Images excluded, reproduce each line of the records exactly as it stands.

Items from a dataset

★ ★ ★ ★ ★

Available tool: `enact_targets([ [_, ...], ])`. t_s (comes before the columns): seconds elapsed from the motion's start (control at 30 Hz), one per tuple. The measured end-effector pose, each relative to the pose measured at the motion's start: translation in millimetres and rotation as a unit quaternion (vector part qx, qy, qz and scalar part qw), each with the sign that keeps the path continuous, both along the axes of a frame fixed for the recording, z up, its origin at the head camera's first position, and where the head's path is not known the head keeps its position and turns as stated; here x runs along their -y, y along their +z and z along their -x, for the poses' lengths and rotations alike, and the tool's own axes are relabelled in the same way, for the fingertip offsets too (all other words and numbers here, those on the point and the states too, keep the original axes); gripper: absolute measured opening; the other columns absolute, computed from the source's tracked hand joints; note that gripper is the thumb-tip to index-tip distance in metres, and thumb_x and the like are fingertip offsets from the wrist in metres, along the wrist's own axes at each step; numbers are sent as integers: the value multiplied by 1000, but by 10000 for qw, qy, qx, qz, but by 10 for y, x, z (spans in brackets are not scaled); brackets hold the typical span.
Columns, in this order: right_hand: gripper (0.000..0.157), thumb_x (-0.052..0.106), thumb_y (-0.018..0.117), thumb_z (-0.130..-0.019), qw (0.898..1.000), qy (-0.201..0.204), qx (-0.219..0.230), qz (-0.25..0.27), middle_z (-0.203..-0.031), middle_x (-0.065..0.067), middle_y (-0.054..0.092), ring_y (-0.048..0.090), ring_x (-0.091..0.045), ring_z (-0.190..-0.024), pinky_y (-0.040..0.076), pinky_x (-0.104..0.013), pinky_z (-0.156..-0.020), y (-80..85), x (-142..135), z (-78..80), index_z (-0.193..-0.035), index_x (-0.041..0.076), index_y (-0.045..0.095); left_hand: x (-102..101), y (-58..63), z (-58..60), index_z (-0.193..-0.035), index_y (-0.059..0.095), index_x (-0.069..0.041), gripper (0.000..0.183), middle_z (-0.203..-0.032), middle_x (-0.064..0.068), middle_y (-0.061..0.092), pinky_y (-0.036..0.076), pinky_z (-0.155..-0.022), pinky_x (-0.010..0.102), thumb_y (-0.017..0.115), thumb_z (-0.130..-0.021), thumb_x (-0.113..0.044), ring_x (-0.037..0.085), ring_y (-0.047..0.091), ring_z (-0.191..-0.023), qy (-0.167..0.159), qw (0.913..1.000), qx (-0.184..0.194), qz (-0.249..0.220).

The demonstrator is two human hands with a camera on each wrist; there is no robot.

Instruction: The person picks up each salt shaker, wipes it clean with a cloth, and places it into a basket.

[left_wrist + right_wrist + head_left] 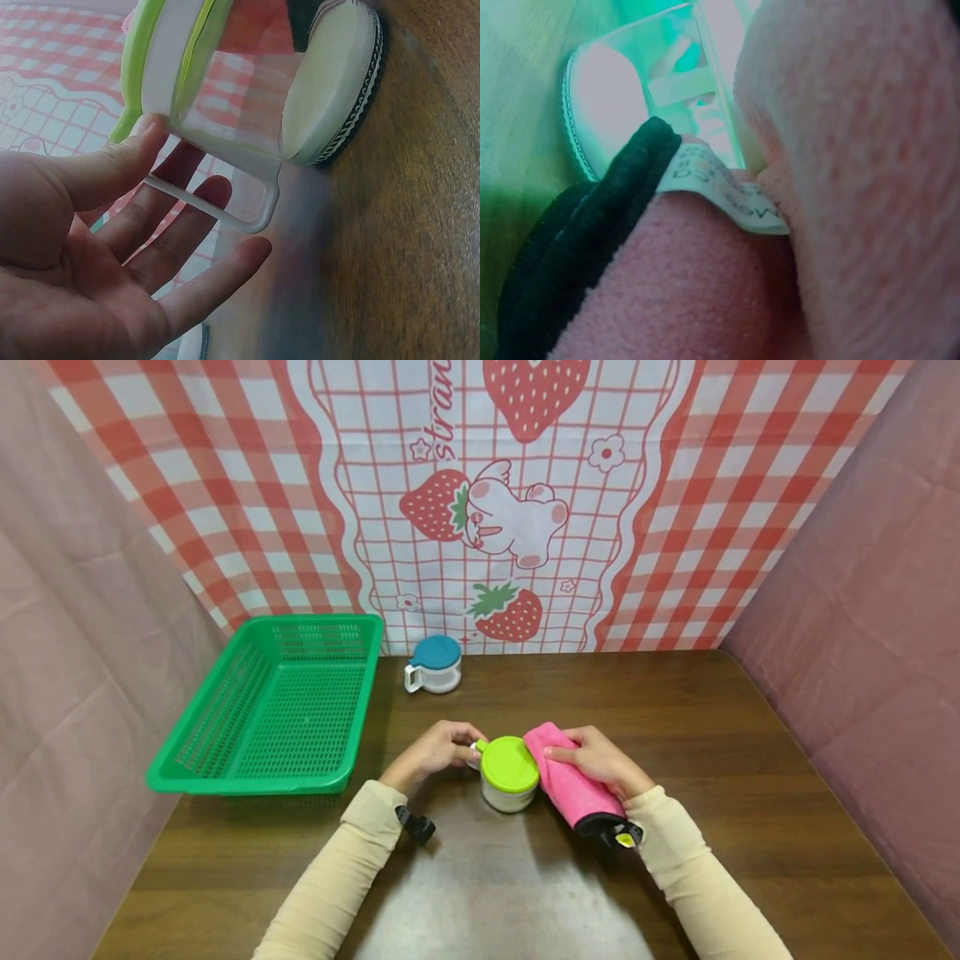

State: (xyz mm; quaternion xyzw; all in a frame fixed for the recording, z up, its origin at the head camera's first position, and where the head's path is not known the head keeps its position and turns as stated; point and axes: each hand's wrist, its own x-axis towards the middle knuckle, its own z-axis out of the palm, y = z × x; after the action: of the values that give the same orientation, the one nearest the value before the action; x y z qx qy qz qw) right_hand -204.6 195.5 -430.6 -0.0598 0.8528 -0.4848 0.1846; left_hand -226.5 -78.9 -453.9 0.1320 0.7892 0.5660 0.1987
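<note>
A clear jar with a lime-green lid [510, 764] and a white side handle [262, 214] is in front of me. My left hand [438, 750] grips that handle, thumb at its upper end and fingers behind and through the loop. The jar's pale base [330, 82] is close to the tabletop. On the other side, my right hand [600, 758] holds a folded pink cloth [573, 789], its upper end against the edge of the lid. Black trim [592, 225] and a white printed tag [712, 191] show on the cloth, which hides the right fingers in the right wrist view.
Behind stands a similar clear jar with a blue lid [437, 653], its handle facing left. A green plastic basket [363, 714] sits at the left of the wooden table [675, 727]. A red-checked strawberry curtain [660, 568] hangs along the back edge.
</note>
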Motion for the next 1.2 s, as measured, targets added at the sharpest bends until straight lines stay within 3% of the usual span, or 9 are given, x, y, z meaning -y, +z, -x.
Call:
enact_targets([
  [0.57,32,27,67,-91,9995,251,-41,-182,-81,-4,59,50,-18,-71,41,-26,-59,52,11,128,-116,7,69,19,-35,29,-107,66,9,24,-86,5,69,50,-69,31,66,-84,4,5,55,-72,-172,9996,-214,-66],
  [0.9,29,24,65,-92,9989,429,-93,-151,-80,-3,59,50,-17,-69,41,-23,-57,46,41,191,-115,6,70,28,-57,37,-106,65,13,22,-96,24,70,49,-73,19,65,-85,7,3,58,-77,-345,9978,-526,-206],
  [1.2,31,21,64,-93,9975,675,-186,-90,-81,-2,58,48,-15,-72,39,-23,-59,34,30,283,-116,1,68,23,-17,6,-106,66,12,21,-98,25,70,49,-74,19,65,-85,7,3,58,-78,-316,9976,-593,-158],
])
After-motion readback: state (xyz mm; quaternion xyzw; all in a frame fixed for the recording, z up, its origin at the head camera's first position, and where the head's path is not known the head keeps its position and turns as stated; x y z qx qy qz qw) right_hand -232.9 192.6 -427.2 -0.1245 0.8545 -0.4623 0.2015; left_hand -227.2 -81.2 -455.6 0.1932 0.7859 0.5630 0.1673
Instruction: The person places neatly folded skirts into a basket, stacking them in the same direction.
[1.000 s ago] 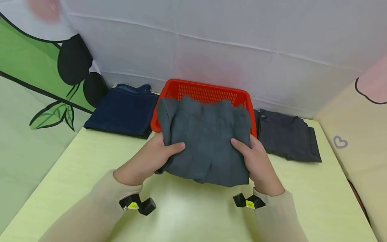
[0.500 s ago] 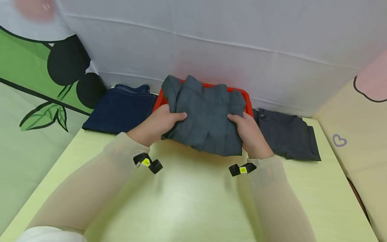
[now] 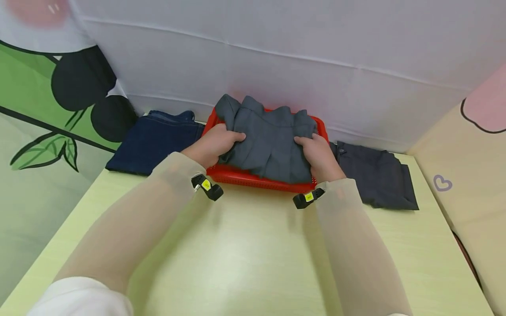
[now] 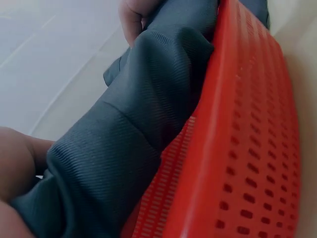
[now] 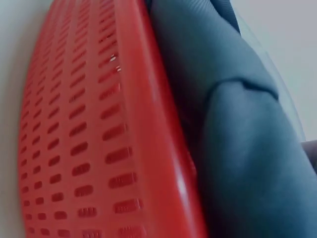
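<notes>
Cloth (image 3: 272, 140), gripped at either side by left hand (image 3: 215, 144) and right hand (image 3: 322, 156), spans crosswise between them at the red basket's (image 3: 239, 177) mouth, its depth hard to tell.

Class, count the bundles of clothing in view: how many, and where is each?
3. Dark blue denim lies left of the red basket; the left hand and right hand hold grey cloth over the basket; charcoal clothing lies to its right. More may be hidden.
</notes>
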A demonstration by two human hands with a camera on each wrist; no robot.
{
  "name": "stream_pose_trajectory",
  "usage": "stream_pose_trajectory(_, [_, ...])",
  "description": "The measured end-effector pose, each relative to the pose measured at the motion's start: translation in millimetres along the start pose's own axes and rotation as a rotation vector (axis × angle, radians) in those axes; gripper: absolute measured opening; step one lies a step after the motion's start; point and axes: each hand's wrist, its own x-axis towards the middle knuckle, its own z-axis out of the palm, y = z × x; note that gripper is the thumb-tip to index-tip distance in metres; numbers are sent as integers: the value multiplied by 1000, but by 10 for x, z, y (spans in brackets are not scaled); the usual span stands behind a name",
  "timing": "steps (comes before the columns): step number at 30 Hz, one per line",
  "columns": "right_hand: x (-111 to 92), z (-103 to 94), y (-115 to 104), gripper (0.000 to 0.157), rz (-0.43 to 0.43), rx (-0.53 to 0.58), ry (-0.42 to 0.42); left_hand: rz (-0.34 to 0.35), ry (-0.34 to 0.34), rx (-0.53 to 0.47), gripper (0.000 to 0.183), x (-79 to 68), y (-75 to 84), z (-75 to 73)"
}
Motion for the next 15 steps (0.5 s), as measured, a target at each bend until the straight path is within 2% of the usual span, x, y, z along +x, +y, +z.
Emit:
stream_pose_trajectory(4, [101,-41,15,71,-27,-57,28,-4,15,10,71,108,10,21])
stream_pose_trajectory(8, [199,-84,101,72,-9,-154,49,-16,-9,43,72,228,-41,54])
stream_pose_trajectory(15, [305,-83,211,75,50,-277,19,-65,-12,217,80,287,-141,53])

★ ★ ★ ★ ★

Written response
Available tool: `enact_targets([ [_, ...], ])`. t_s (comes before the columns): seconds elapsed from the motion's start (control at 30 Hz), one per tuple. The measured end-effector pose, each relative to the pose measured at the motion's start: translation in millimetres and rotation as a unit quaternion (vector part qx, qy, qz and scalar part qw), each with the sign that keeps the path continuous, both along the axes of a frame fixed for the recording, z up, its origin at the head camera's first position, and where the head's path is not known the head keeps its position and turns as stated; here x runs along their -y, y along their +z and z along their -x, for the poses' lengths and rotations alike, and the tool's own axes are relabelled in the same way, for the fingertip offsets too (all other words and numbers here, those on the point and the states too, keep the original axes); gripper: absolute measured opening; the other columns absolute, computed from the source's tracked hand joints; note that gripper is the thumb-tip to index-tip distance in metres, and thumb_x and the like are fingertip offsets from the wrist in metres, along the wrist's own axes at each step; numbers are sent as integers: the value multiplied by 1000, but by 10000 for qw, qy, qx, qz, but by 10 for y, x, z (spans in brackets are not scaled); brackets hold the typical span.
Columns, in this order: right_hand: gripper (0.000..0.157), thumb_x (-0.052..0.106), thumb_y (-0.018..0.117), thumb_z (-0.130..-0.019), qw (0.898..1.000), qy (-0.201..0.204), qx (-0.219..0.230), qz (-0.25..0.27), middle_z (-0.203..-0.031), middle_x (-0.065..0.067), middle_y (-0.054..0.092), ring_y (-0.048..0.090), ring_x (-0.091..0.045), ring_z (-0.190..-0.024), pinky_y (-0.040..0.076), pinky_x (-0.104..0.013), pinky_z (-0.156..-0.020), y (-80..85), x (-142..135), z (-78..80), index_z (-0.193..-0.035), index_x (-0.041..0.076), index_y (-0.045..0.095); left_hand: x (-102..101), y (-58..63), z (-58..60), index_z (-0.193..-0.035), index_y (-0.059..0.095), index_x (-0.069..0.041), gripper (0.000..0.183), middle_z (-0.203..-0.032), middle_x (-0.064..0.068), middle_y (-0.061..0.092), pinky_y (-0.036..0.076), pinky_z (-0.155..-0.022), pinky_x (-0.010..0.102), thumb_y (-0.017..0.115), thumb_z (-0.130..-0.021), thumb_x (-0.113..0.044), ring_x (-0.037..0.085), ring_y (-0.047..0.091), ring_z (-0.191..-0.023), qy (-0.167..0.159), qw (0.913..1.000), qx (-0.184..0.194), qz (-0.249..0.220).

The demonstrator is two human hands with a camera on each wrist; there is no robot.

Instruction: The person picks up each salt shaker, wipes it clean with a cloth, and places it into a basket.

[left_wrist + right_wrist + head_left] 

State: (xyz mm; quaternion xyzw; all in a frame fixed for the recording, z up, its origin at the head camera's first position, and where the head's path is not known the head keeps its position and turns as stated; point and axes: each hand's wrist, its own x-axis towards the middle knuckle, its own z-axis out of the palm, y = z × x; after the action: of the values that give the same orientation, the one nearest the value before the action; x y z qx qy qz qw) right_hand -204.6 195.5 -430.6 -0.0598 0.8528 -0.4848 0.1846; left_hand -226.5 -78.9 -453.9 0.1320 0.7892 0.5660 0.1987
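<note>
A clear jar with a lime-green lid [510, 764] and a white side handle [262, 214] is in front of me. My left hand [438, 750] grips that handle, thumb at its upper end and fingers behind and through the loop. The jar's pale base [330, 82] is close to the tabletop. On the other side, my right hand [600, 758] holds a folded pink cloth [573, 789], its upper end against the edge of the lid. Black trim [592, 225] and a white printed tag [712, 191] show on the cloth, which hides the right fingers in the right wrist view.
Behind stands a similar clear jar with a blue lid [437, 653], its handle facing left. A green plastic basket [363, 714] sits at the left of the wooden table [675, 727]. A red-checked strawberry curtain [660, 568] hangs along the back edge.
</note>
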Motion for the next 1.2 s, as measured, targets added at the sharpest bends until straight lines stay within 3% of the usual span, or 9 are given, x, y, z meaning -y, +z, -x.
Call:
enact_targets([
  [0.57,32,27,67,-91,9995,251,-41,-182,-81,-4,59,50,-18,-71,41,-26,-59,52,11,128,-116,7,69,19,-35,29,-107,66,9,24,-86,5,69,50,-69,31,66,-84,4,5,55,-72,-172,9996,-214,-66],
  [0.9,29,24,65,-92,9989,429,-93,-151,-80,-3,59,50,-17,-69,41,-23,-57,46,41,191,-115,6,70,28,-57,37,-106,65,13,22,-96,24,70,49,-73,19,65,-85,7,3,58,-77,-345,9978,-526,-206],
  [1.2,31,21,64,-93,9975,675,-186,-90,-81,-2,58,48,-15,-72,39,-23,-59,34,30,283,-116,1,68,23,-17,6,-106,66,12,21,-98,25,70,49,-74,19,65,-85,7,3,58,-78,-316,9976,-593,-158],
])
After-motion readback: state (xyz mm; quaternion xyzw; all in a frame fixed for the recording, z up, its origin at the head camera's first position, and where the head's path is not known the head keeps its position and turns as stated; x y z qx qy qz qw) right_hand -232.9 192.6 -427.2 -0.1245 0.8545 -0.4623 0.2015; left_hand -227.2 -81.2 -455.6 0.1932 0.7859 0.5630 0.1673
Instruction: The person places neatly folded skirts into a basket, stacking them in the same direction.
[1.000 s ago] 
[0.500 s ago] 
[now] 
[now] 
[now] 
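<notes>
Cloth (image 3: 272, 140), gripped at either side by left hand (image 3: 215, 144) and right hand (image 3: 322, 156), spans crosswise between them at the red basket's (image 3: 239, 177) mouth, its depth hard to tell.

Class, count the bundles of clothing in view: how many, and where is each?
3. Dark blue denim lies left of the red basket; the left hand and right hand hold grey cloth over the basket; charcoal clothing lies to its right. More may be hidden.
</notes>
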A demonstration by two human hands with a camera on each wrist; no robot.
{
  "name": "stream_pose_trajectory",
  "usage": "stream_pose_trajectory(_, [_, ...])",
  "description": "The measured end-effector pose, each relative to the pose measured at the motion's start: translation in millimetres along the start pose's own axes and rotation as a rotation vector (axis × angle, radians) in those axes; gripper: absolute measured opening; step one lies a step after the motion's start; point and axes: each hand's wrist, its own x-axis towards the middle knuckle, its own z-axis out of the palm, y = z × x; note that gripper is the thumb-tip to index-tip distance in metres; numbers are sent as integers: the value multiplied by 1000, but by 10 for x, z, y (spans in brackets are not scaled); the usual span stands behind a name",
  "timing": "steps (comes before the columns): step number at 30 Hz, one per line",
  "columns": "right_hand: x (-111 to 92), z (-103 to 94), y (-115 to 104), gripper (0.000 to 0.157), rz (-0.43 to 0.43), rx (-0.53 to 0.58), ry (-0.42 to 0.42); left_hand: rz (-0.34 to 0.35), ry (-0.34 to 0.34), rx (-0.53 to 0.47), gripper (0.000 to 0.183), x (-79 to 68), y (-75 to 84), z (-75 to 73)"
}
Motion for the next 15 steps (0.5 s), as measured, a target at each bend until the straight path is within 2% of the usual span, x, y, z along +x, +y, +z.
Emit:
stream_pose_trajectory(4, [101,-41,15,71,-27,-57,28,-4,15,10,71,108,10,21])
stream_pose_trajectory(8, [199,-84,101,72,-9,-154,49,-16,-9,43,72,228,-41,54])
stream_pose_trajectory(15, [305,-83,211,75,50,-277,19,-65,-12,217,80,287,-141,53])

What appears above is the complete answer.